The U.S. Food and Drug Administration signed off on San Diego-based Dexcom’s G6 diabetes monitoring system, which doesn’t require finger prick blood draws for calibration, it was announced March 27.
G6, about the size of a quarter, is worn on the abdomen and contains a small sensor that continuously measures glucose, transmitting real-time readings to a smartphone. An alarm goes off if a patient’s blood sugar goes too high or low.

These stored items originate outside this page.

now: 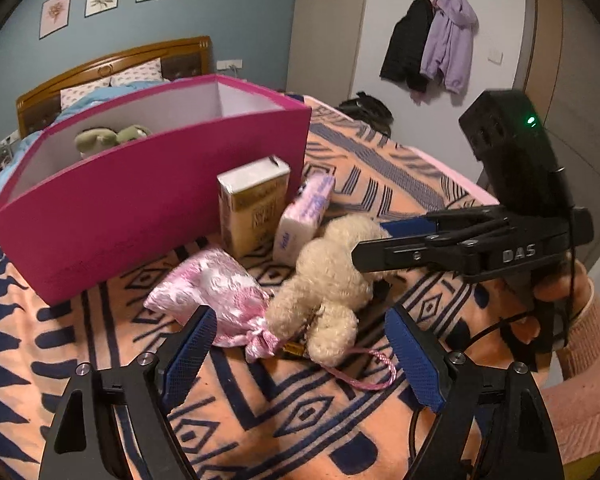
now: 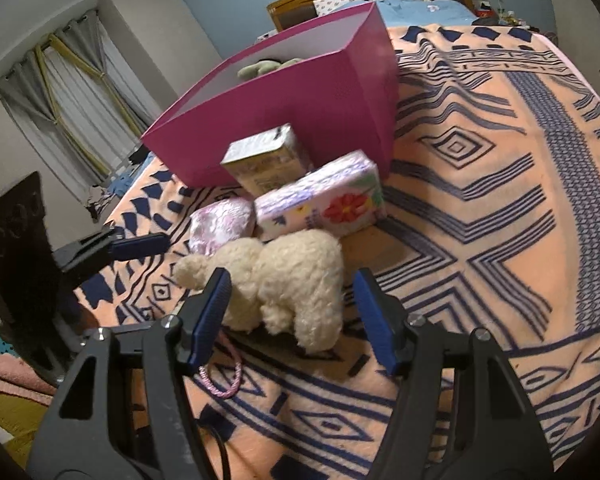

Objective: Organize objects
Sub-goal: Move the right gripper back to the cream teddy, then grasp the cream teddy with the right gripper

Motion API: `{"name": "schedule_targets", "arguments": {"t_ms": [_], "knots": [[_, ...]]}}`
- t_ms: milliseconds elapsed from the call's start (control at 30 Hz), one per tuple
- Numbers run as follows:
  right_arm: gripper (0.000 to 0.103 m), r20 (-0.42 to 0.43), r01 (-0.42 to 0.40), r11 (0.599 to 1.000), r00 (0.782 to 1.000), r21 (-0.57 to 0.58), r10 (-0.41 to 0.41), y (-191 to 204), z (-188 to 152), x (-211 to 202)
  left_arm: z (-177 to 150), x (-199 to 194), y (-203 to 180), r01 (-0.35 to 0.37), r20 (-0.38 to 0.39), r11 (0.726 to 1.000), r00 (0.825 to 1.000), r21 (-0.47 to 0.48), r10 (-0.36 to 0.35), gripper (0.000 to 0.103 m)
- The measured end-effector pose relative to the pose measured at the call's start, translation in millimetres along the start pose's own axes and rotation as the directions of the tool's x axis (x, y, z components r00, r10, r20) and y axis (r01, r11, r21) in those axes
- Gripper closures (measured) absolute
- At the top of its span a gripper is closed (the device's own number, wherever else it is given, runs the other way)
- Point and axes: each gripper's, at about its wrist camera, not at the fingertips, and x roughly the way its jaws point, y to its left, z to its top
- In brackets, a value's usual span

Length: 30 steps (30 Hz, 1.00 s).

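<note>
1. My right gripper (image 2: 292,304) is spread wide, its blue pads on either side of the cream plush toy (image 2: 284,280) lying on the patterned blanket (image 2: 480,208); the left pad looks to be brushing the fur, though I can't tell for sure.
2. My left gripper (image 1: 300,344) is also spread and holds nothing. It hovers just above the pink satin pouch (image 1: 216,296), which lies against the plush toy with its braided cord (image 1: 364,372) trailing toward me.
3. Behind the toy, a pink floral tissue pack (image 2: 324,200) lies on the blanket, touching a yellow carton (image 2: 266,160) that stands upright.
4. The carton stands right against the front wall of the magenta box (image 1: 148,200).
5. Inside the box, a green soft toy (image 1: 112,136) shows above the rim.
6. From the left wrist view, my right gripper reaches in from the right, its fingers around the plush toy's far end.
</note>
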Motion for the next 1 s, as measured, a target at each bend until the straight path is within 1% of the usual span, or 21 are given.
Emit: {"name": "schedule_targets", "arguments": {"t_ms": [133,167,200,300,400,500,633,733,867,933,1000], "knots": [[0.037,-0.002,-0.012,1.000,1.000,-0.013,0.012,9,-2,-3,-2,6,6,0.001,-0.027,1.000,1.000,-0.029,-0.002,0.025],[0.037,0.000,-0.013,1.000,1.000,-0.015,0.013,10,-2,-4,-3,7,7,0.003,-0.030,0.999,1.000,-0.036,-0.004,0.029],[0.037,0.000,-0.016,1.000,1.000,-0.019,0.016,12,-3,-5,-3,7,10,0.003,-0.033,0.999,0.999,-0.046,-0.005,0.031],[0.039,-0.005,-0.028,0.999,1.000,-0.027,0.028,17,-5,-6,-4,7,16,0.008,-0.035,0.997,0.999,-0.070,-0.011,0.034],[0.039,-0.018,-0.041,0.998,0.999,-0.049,0.040,25,-8,-6,-4,7,22,0.009,-0.038,0.996,0.999,-0.093,-0.012,0.042],[0.039,-0.033,-0.039,0.996,0.999,-0.083,0.036,33,-11,-4,-5,7,28,0.004,-0.035,0.994,0.999,-0.111,-0.008,0.042],[0.039,-0.049,-0.053,0.994,0.998,-0.099,0.048,38,-14,-4,-5,3,34,-0.007,-0.031,0.992,1.000,-0.128,0.003,0.042],[0.039,-0.060,-0.085,0.989,0.995,-0.118,0.078,43,-16,-6,-5,0,39,-0.024,-0.026,0.990,0.999,-0.141,0.020,0.042],[0.039,-0.082,-0.107,0.982,0.992,-0.157,0.095,52,-20,-6,-2,-4,47,-0.045,-0.019,0.985,0.999,-0.167,0.042,0.042],[0.039,-0.100,-0.142,0.973,0.987,-0.181,0.125,59,-23,-6,-1,-6,52,-0.055,-0.015,0.983,0.998,-0.178,0.053,0.042],[0.039,-0.117,-0.150,0.966,0.985,-0.211,0.128,65,-27,-5,-1,-7,56,-0.057,-0.013,0.980,0.998,-0.193,0.056,0.042]]}}
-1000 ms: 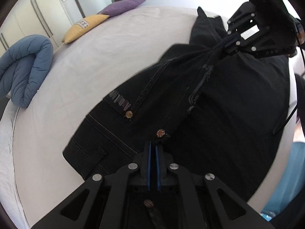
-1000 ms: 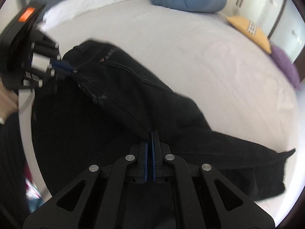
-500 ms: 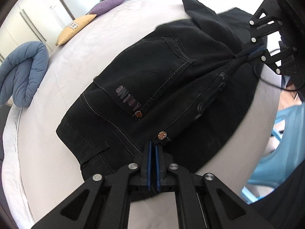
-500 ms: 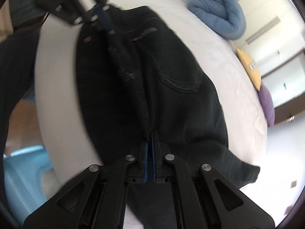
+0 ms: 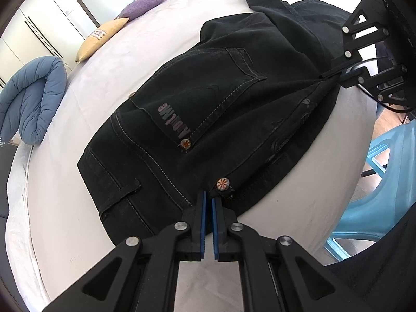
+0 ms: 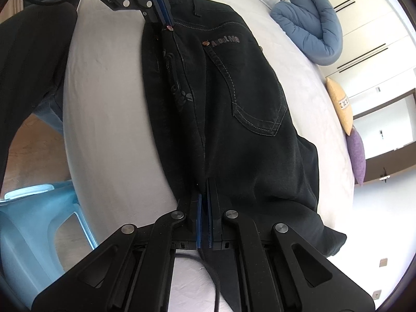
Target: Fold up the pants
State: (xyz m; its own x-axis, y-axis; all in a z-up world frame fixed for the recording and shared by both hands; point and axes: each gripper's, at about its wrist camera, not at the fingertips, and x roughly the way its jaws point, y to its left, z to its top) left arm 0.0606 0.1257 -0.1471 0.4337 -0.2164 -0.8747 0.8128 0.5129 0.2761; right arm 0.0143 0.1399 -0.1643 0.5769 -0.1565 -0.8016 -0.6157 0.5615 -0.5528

There is competition: A few months ago, Abbott Laboratories’ Freestyle Libre won FDA approval for a system that also doesn’t involve finger pricks. But Dexcom has argued it has unique features, such as the ability to remotely share glucose readings with friends, family and caregivers.
G6 is also critical for a “closed loop” system, which automatically delivers insulin. Dexcom has worked with San Diego pump maker Tandem Diabetes Care on the technology.
To that end, G6 marks the first continuous glucose monitoring system with FDA approval for use with compatible medical devices, such as automated insulin dosing systems and insulin pumps, the agency stated.
"The ability of this device to work with different types of compatible devices gives patients the flexibility to tailor their diabetes management tools to best meet personal preferences," said Donald St. Pierre with the FDA's Center for Devices and Radiological Health.
In addition, the FDA’s decision assigned G6 a special classification. This paves the way for future makers of such systems to come to market in the “least burdensome manner possible,” the agency stated.
Dexcom’s shares on March 27 increased nearly 3 percent to heights of $72.52 and were at $71.02 in after-hours trading.